In the world of positional trading, conventional wisdom dictates that a stop loss is mandatory to protect capital. At QuantTau Research, we have developed a systematic approach that challenges this methodology. Our defined rule framework, powered by the Guha™ Algorithm, operates on a different mathematical and structural paradigm. Through rigorous forward testing since 2021, we have demonstrated that our specific trading strategy does not require a traditional stop loss to achieve consistent profitability.

The Foundation: Stock Selection

The foundation of our approach lies in the stock selection process. The Guha™ Algorithm is engineered to identify momentum stocks already in established, strong uptrends. The core philosophy is straightforward: when a stock is in a major upward move, any downward price action is typically a minor pullback rather than a trend reversal. Because we buy into inherent strength, the structural integrity of the trend acts as the primary defense. This high-probability selection process is the primary reason the model achieves a success rate of over 90% in hitting profitable targets.

Entry and capital allocation

When entering a trade, strict capital allocation and clear exit rules are critical. We begin by allocating exactly 25% of the intended capital for any stock selected by the algorithm. For profit booking, we target the next Pivot or Fibonacci resistance level, typically aiming for a maximum gain of 3% to 6%. A key observation from our testing: never use round numbers for exit orders. We always place exit orders just a few points below the exact resistance level to ensure fills. Traders also maintain discretion to exit early and secure profits if broader market conditions warrant it.

Averaging down: the three-step framework

Rather than a static stop loss that crystallises a loss during a routine pullback, our framework uses a structured averaging-down strategy. This scale-in approach takes advantage of temporary dips through three strict rules.

Step 1

4% decline from entry — deploy another 25%

If the stock drops 4% from the initial purchase price, or reaches the nearest support level around that fall, deploy another 25% of capital. Based on historical testing, there is less than a 50% chance that a selected momentum stock will drop to this level. The original target remains unchanged.

Step 2

6% decline from entry — deploy remaining 50%

If the stock declines 6% from the initial entry price, deploy the remaining 50% of allocated capital. The probability of selected stocks dropping this far is less than 25%. At this stage the trailing target rule activates — the original target is abandoned and a new target is set based on the next immediate resistance level from the new average price.

Step 3 — Contingency

12% decline from entry — maximum capital deployment

This is the absolute worst-case scenario, occurring less than 5% of the time. At a 12% decline from initial entry, maximum capital is allocated to the trade. The trailing target rule applies. Our forward testing shows that averaging at this level has consistently produced a profitable exit on the subsequent price bounce.

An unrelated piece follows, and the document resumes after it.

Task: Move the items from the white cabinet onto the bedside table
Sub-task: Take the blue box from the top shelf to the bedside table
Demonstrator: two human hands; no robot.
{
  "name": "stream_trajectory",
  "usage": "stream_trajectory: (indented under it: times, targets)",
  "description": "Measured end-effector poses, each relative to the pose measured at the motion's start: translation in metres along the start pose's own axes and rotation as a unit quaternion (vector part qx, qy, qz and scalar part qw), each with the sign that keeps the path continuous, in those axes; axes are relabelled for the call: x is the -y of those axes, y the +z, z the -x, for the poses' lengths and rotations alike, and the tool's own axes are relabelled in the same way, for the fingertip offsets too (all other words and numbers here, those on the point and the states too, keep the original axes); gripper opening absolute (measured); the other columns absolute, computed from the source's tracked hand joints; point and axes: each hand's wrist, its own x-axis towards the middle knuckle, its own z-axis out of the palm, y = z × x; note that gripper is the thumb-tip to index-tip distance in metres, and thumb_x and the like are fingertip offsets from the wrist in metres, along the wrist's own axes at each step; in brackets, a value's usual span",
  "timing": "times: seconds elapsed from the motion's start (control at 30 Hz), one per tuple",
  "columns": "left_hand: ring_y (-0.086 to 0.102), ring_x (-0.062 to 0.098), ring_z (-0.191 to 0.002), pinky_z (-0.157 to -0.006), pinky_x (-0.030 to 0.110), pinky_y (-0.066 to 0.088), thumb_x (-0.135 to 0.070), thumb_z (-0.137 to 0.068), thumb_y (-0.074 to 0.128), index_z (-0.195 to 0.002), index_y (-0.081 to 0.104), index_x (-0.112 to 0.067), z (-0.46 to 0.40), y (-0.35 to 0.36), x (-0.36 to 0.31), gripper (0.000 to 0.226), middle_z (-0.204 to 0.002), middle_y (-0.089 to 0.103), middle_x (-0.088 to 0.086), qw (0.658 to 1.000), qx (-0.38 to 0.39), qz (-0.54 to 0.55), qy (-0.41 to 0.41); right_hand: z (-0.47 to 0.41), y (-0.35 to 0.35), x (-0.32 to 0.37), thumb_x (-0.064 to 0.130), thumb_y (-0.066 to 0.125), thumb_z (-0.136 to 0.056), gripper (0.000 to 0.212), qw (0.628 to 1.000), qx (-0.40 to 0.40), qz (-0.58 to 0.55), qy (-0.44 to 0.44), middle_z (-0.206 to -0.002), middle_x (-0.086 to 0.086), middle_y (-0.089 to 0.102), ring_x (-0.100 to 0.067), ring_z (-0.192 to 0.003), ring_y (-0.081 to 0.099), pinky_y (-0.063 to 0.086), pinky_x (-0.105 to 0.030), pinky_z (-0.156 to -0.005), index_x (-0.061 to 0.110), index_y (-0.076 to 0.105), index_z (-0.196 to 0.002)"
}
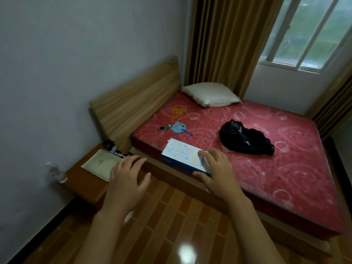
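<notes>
Centrally, the right hand (215, 168) grasps a white box (182, 155) speckled with blue dots, thumb on its near edge, fingers over its top; whatever it contains cannot be seen. Blue lettering on the box's side is half covered by the fingers and unreadable. The left hand (127, 178) hangs released, fingers spread, holding nothing, beside the bench (83, 180) at middle left. On the bench lies a pale booklet (101, 162) with dark, blurred objects behind it. A black bag (245, 138) rests closed on the red mattress (266, 168).
</notes>
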Motion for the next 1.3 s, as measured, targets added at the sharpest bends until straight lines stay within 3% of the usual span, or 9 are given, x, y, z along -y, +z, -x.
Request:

One important caveat: news events affecting the stock, its sector, or the broader index are not controllable. Their impact on a position once purchased cannot be managed by any framework, and this is acknowledged as an inherent limitation.

A worked example

The following illustrates how the framework operates across each step.

Event Price Action Shares held Avg. price Target
Initial entry ₹100 Buy 5 shares (25% capital) 5 ₹100 ₹107
4% drop ₹96 Buy 5 more shares (25% capital) 10 ₹98 ₹107 (unchanged)
6% drop from entry ₹94 Buy 10 more shares (50% capital) 20 ₹96 Trailing target from ₹96 average
12% drop from entry (rare) ₹88 Maximum quantity purchase Maximised Reduced Trailing target from new average

Why it works

By buying established momentum and systematically lowering average cost during low-probability pullbacks, market volatility becomes an advantage rather than a threat.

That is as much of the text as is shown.